## Exercise
Look for "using" in the records and copy every line that has it.

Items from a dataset
<<<<
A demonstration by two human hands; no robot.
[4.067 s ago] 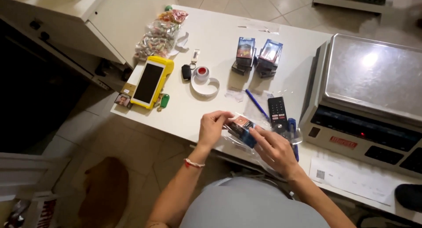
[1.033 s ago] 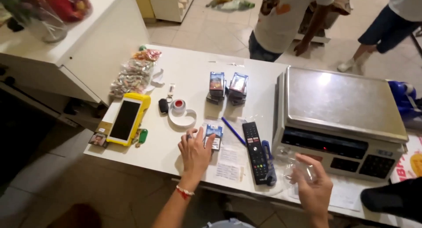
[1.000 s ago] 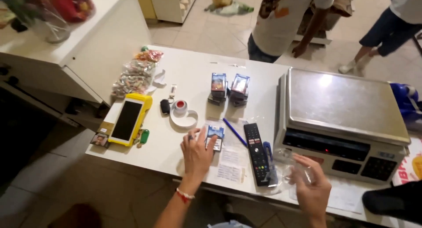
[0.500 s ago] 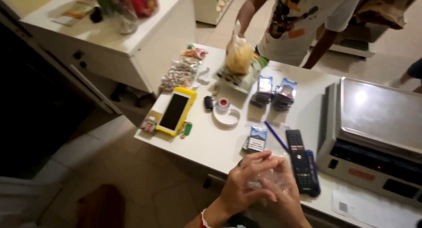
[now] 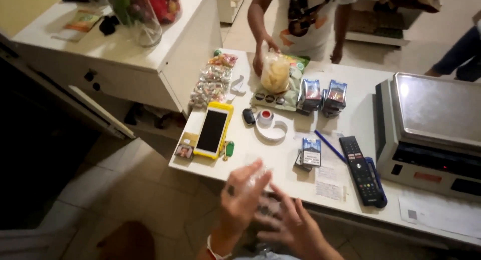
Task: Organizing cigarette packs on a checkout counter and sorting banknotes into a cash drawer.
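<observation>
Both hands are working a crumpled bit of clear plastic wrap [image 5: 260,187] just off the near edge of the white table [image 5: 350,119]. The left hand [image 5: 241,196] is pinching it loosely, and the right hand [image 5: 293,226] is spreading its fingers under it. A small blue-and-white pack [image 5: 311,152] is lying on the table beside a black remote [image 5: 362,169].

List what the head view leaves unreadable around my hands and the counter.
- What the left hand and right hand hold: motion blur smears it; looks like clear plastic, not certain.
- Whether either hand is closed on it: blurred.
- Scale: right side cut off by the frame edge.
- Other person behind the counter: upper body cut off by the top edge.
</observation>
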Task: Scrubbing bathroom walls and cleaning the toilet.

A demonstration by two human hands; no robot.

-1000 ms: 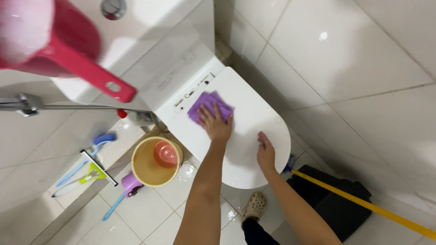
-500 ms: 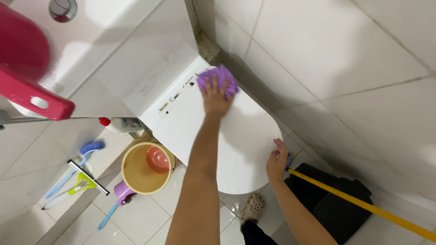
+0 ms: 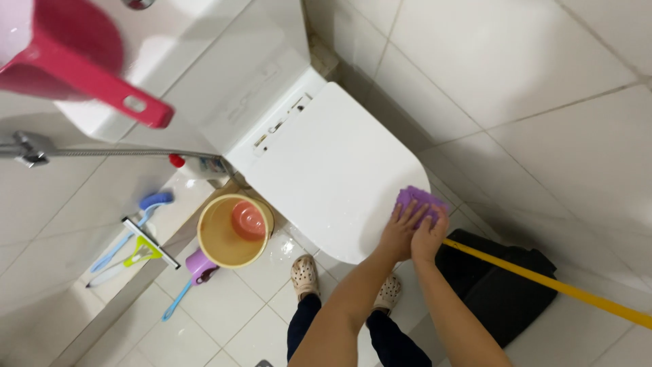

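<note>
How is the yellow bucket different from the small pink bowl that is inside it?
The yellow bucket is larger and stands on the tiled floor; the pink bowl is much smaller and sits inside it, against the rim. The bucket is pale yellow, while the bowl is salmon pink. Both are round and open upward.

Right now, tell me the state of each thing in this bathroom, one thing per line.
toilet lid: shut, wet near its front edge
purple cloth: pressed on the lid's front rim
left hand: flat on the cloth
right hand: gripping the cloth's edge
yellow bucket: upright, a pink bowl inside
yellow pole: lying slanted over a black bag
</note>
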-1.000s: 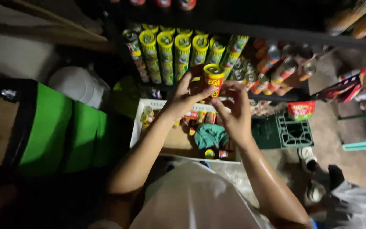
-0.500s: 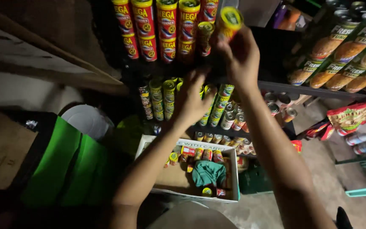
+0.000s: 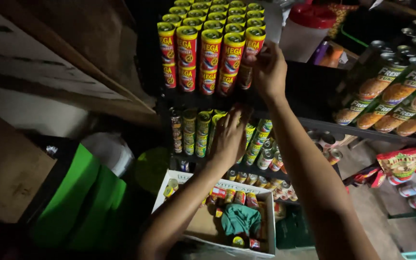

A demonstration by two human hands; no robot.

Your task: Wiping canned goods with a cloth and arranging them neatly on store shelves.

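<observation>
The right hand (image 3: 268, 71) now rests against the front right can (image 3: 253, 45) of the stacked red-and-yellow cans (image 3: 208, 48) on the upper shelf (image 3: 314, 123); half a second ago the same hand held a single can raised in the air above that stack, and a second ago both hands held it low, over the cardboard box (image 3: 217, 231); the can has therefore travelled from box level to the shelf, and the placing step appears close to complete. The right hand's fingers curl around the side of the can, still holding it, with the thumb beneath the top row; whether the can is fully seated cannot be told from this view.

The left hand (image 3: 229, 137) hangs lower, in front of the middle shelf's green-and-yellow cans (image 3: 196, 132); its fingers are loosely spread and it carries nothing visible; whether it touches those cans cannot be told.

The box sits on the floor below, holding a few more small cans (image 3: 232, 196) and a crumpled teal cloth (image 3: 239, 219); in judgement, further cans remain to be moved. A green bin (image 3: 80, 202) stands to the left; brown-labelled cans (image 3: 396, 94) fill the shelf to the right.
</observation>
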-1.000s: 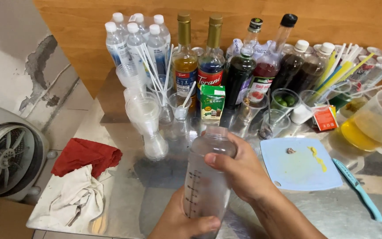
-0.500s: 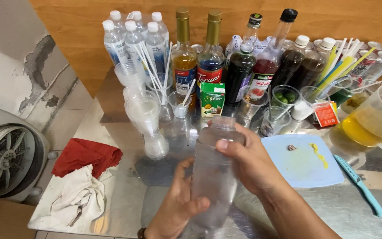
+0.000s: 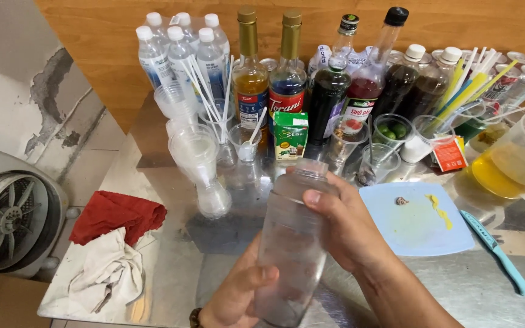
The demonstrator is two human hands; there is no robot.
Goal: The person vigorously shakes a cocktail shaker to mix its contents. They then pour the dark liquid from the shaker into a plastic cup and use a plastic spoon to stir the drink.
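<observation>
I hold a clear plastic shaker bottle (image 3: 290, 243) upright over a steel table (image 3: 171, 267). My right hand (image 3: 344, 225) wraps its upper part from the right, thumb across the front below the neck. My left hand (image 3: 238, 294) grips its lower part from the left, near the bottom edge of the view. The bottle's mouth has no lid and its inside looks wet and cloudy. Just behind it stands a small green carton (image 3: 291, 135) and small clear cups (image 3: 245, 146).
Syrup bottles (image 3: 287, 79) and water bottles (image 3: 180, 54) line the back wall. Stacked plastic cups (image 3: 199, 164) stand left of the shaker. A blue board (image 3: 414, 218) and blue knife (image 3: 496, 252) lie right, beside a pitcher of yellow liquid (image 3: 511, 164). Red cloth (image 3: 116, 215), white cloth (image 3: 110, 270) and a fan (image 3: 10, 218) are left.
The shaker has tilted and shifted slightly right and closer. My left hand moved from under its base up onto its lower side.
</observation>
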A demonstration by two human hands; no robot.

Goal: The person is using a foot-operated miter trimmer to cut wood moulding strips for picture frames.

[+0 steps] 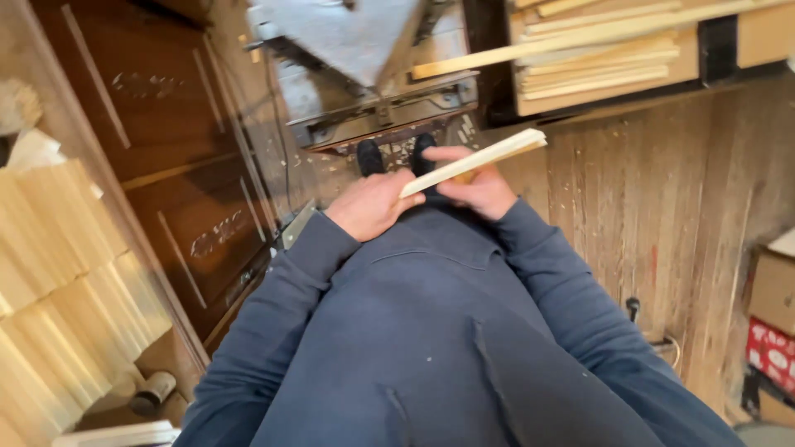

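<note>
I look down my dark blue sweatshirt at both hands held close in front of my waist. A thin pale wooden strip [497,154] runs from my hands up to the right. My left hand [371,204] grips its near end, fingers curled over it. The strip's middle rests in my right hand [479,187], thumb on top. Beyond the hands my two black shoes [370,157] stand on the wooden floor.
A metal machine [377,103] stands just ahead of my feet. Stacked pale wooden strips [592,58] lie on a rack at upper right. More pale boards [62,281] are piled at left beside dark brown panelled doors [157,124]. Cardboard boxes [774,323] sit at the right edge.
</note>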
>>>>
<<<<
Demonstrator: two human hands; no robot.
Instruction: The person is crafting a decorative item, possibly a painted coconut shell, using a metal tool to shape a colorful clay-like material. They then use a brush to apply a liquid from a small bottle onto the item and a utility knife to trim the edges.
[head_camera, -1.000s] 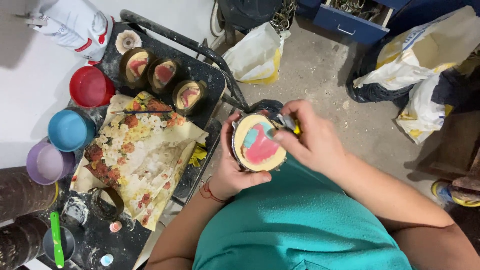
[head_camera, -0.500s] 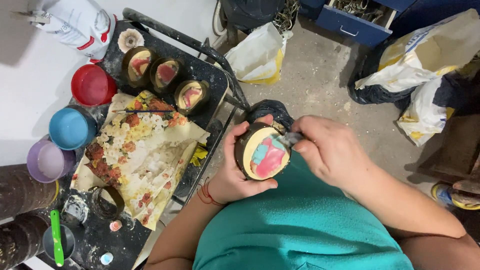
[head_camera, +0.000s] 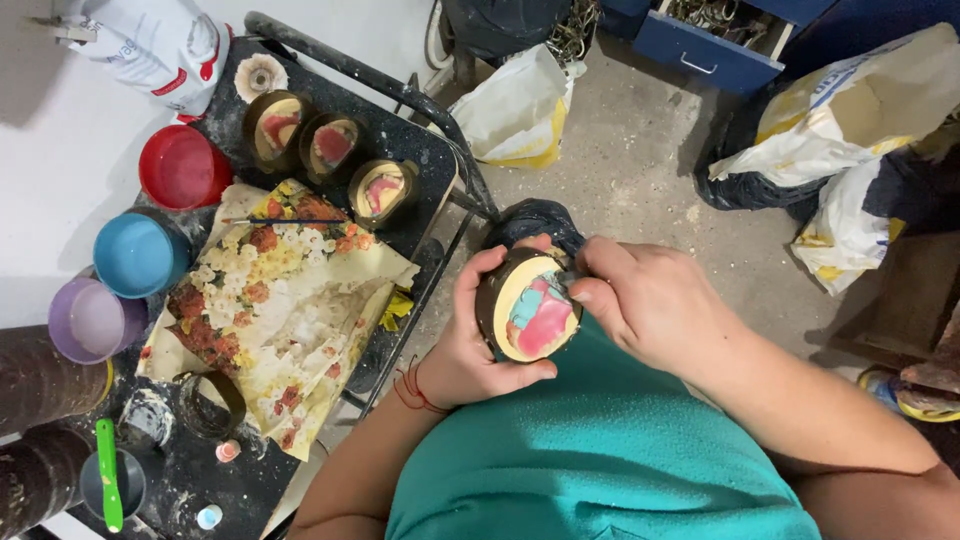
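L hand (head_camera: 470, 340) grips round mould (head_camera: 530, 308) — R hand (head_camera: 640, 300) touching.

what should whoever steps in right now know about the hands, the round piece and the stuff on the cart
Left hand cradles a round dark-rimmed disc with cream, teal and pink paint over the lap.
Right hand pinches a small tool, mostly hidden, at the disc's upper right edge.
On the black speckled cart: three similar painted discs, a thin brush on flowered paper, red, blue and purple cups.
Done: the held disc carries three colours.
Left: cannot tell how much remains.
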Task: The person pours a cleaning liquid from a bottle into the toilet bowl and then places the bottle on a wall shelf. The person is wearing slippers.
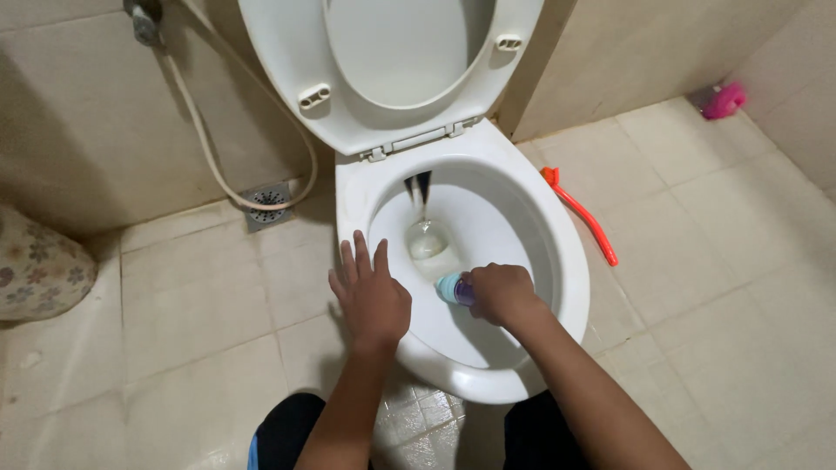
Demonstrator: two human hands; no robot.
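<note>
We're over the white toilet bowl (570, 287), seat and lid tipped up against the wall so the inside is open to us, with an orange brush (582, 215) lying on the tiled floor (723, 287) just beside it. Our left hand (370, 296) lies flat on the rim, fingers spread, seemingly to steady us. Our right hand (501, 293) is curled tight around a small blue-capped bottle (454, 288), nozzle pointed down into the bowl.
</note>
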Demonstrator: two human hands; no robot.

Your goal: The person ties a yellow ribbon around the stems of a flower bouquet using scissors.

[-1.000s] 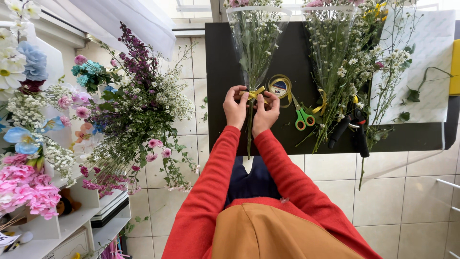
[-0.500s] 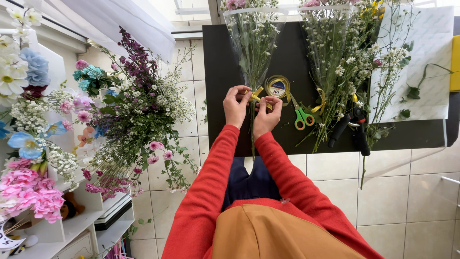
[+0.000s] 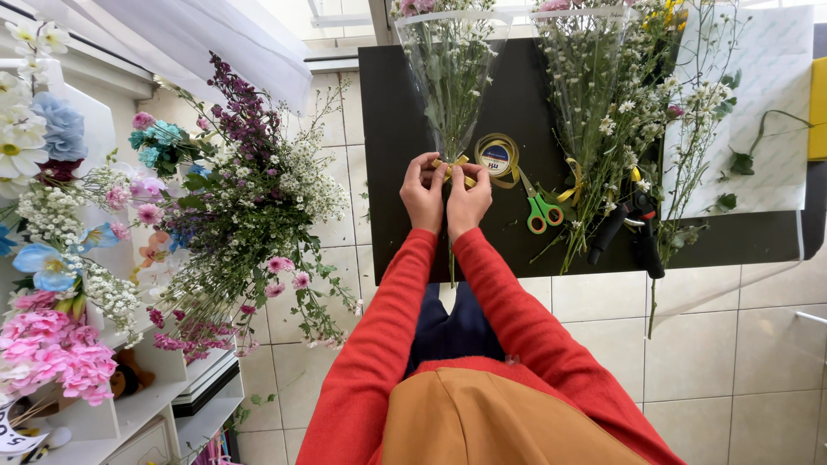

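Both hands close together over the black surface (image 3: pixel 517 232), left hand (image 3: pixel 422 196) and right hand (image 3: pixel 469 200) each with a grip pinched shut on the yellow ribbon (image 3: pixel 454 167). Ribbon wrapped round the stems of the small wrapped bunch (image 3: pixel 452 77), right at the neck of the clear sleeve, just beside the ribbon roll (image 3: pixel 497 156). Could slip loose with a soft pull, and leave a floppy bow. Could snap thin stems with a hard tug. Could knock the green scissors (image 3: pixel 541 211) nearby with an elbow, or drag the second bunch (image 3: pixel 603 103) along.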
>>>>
## Response box
Goal: The person is using a foot-operated miter trimmer to cut wood moulding strips for picture frames.
Instruction: The person is crafting a decorative item, possibly a painted coconut shell, using a metal tool to shape a colorful clay-like material. They then use a brush to apply a liquid from a small bottle onto the item and a utility knife to trim the edges.
Your goal: The person ties a yellow ribbon around the stems of a flower bouquet using scissors.

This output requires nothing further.